Haha it's all good Virides. It's always nice to learn something new. Plus, I'll pretty much be printing out what you said about it all, taking it into the signage shop and saying, here, do this for me haha


----------



## J-A-X (Jan 12, 2011)

Virides said:


> No point telling people about something without the detail required to be informed about it


 
I'm with you ! Either give people ALL the information required for a successfull outcome or dont bother !
I get irritated by lack of detail given when someone is trying to be helpful, it can lead to confusion and problems - hence the reason most of my posts consist of more than 2 sentences ! 

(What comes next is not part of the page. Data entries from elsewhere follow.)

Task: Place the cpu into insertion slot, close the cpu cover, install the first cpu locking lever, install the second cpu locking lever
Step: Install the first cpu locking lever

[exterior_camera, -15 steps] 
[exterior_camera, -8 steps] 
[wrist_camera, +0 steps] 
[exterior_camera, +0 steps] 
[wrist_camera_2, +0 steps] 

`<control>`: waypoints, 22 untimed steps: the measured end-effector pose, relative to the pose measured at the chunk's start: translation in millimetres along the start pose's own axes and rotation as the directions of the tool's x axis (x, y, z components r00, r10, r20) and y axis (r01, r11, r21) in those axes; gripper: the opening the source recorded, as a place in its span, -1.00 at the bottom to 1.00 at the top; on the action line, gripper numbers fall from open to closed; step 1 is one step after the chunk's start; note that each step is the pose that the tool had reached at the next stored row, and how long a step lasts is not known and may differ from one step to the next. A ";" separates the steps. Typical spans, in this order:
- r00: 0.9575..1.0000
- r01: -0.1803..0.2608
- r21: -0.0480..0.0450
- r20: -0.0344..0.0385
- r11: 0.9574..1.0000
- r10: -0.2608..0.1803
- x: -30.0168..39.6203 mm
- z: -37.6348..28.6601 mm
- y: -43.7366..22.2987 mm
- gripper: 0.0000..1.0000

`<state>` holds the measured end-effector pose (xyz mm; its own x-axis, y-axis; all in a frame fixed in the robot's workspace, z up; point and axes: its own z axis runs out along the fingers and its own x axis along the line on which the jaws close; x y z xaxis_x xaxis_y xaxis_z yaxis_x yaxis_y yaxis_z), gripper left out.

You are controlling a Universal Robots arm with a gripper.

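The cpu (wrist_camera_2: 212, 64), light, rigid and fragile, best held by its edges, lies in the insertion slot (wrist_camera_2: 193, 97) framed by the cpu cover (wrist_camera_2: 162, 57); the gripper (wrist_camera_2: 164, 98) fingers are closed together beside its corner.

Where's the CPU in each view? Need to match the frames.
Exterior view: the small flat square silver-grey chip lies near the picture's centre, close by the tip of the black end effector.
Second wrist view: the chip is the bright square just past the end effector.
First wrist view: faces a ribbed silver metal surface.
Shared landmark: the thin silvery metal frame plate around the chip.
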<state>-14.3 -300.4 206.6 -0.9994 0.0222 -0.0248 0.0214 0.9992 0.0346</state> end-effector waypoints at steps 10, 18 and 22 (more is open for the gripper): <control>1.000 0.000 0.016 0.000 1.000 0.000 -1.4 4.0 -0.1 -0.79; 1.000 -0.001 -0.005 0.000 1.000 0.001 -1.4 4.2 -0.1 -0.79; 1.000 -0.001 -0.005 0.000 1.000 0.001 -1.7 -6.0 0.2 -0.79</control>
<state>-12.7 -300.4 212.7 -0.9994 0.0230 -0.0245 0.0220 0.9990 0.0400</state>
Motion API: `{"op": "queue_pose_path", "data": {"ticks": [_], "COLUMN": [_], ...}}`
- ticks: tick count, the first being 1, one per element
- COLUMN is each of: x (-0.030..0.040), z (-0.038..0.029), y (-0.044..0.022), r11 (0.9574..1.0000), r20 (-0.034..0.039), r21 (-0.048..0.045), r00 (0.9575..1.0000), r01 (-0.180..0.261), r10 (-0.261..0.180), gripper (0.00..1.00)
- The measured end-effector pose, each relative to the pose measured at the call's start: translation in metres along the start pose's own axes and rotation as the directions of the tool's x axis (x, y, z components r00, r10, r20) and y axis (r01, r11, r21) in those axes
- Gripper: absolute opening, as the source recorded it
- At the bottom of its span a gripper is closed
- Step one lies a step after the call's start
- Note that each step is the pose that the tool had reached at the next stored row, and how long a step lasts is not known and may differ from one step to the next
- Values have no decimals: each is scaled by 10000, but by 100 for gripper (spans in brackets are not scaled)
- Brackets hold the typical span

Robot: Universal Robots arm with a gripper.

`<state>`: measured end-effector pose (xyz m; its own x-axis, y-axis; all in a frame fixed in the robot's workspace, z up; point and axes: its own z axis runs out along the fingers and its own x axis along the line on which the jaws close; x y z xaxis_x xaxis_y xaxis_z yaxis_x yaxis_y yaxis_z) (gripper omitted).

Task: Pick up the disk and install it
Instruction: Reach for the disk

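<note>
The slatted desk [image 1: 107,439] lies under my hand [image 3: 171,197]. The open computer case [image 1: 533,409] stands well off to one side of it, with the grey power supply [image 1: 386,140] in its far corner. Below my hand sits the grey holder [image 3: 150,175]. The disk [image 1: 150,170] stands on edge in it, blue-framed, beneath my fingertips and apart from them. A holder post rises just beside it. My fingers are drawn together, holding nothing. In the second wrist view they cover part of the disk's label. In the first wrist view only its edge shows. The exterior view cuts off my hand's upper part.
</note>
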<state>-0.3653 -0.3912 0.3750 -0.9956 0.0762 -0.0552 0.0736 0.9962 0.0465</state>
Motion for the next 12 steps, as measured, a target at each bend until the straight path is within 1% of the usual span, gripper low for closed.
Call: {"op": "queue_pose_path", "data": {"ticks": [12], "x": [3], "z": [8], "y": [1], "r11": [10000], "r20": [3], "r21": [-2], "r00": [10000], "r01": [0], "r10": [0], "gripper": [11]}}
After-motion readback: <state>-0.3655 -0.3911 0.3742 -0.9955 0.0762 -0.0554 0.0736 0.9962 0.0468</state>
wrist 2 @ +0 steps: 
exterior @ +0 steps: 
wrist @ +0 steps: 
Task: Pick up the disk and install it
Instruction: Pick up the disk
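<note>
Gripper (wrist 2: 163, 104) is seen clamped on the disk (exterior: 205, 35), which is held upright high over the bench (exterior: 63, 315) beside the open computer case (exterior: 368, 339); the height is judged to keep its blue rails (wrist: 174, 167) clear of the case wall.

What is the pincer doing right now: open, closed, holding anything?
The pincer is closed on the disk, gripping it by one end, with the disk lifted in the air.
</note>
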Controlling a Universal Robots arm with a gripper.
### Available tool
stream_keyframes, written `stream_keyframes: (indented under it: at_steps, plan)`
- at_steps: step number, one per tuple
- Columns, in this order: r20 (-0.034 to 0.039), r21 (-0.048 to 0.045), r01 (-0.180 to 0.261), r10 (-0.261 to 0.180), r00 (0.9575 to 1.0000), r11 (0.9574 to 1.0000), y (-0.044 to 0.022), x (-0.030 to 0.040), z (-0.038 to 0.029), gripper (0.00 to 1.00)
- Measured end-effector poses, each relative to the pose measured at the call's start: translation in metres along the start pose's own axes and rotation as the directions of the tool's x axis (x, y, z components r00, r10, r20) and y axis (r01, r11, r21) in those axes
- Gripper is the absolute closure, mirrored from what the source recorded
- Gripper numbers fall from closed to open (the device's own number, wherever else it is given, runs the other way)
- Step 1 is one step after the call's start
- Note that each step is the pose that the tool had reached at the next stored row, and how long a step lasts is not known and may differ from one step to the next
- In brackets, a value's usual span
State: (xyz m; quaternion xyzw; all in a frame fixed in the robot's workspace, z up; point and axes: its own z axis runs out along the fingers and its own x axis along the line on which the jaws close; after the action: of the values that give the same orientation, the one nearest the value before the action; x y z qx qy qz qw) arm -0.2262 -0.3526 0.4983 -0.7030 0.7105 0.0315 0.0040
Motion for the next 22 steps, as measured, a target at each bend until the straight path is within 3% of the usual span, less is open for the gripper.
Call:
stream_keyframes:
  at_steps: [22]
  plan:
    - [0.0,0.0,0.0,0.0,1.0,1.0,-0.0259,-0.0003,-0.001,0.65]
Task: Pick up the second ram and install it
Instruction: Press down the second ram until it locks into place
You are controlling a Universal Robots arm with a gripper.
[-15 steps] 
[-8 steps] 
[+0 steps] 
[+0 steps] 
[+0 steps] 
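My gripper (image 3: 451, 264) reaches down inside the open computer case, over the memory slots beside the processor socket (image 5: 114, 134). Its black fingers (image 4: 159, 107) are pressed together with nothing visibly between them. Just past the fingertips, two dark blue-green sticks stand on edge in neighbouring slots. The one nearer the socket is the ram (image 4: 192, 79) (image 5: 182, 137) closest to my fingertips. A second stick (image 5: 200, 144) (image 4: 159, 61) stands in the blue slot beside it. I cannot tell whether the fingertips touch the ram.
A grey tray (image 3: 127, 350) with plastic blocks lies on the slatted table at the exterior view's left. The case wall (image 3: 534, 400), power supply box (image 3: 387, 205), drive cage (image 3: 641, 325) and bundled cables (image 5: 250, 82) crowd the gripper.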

Your post was definately informative, and i wasn't being sarcastic when i said i'd learnt something. ! 


Cant wait for pics Mel


----------



## melluvssnakes (Jan 12, 2011)

God only knows why, but when I was in the shed this afternoon, I started measuring up to make another background for our stimsons python.... Why do I keep doing this to myself. Stupid persuasive boyfriend!


----------



## J-A-X (Jan 12, 2011)

melluvssnakes said:


> God only knows why, but when I was in the shed this afternoon, I started measuring up to make another background for our stimsons python.... Why do I keep doing this to myself. Stupid persuasive boyfriend!


 
:lol: dont blame the boyfriend, I'm betting that now you've done one, you have mentally challenged yourself to do another.... without the hiccups ... and improve on your last effort ! !

And for a stimmie everything will be in minature - you're gonna have soooo much fun :evil:

If the last one had annoyed you so much you would have told the BF to do it himself, and not got talked into it..... your birthday is only a few days before me so i'd say you're a stubborn, self criticising perfectionist.... I know I am  ! !

So what theme are 'we' doing for this one ?


----------



## melluvssnakes (Jan 12, 2011)

Um, well he's already got a skull wearing a helmet that looks kind of pirate/viking-ish, so going for a kind of castle theme. Just going to keep it simple, brick walls on the back wall and on one or both of the sides. Nice and easy. Already got one of the sides done. 

And shush Jax! I'm just going to keep blaming him. Gives me something to do haha. Yeh I reckon this one will be a fair bit easier. Putting it together outside the tank, then just going to slide it in. As long as I get all my measurements right to compensate for all the existing vents and what not, it should be pretty easy. Will still post pics of Medusa's lair. But got to wait till pay day to get the pic printed cause I reckon it'll cost a bit to get it done properly, like Virides has suggested. Plus, got to find a place in town that will be able to do it for me.


----------



## J-A-X (Jan 12, 2011)

melluvssnakes said:


> . . . . . Putting it together outside the tank, then just going to slide it in. As long as I get all my measurements right to compensate for all the existing vents and what not, it should be pretty easy. . . .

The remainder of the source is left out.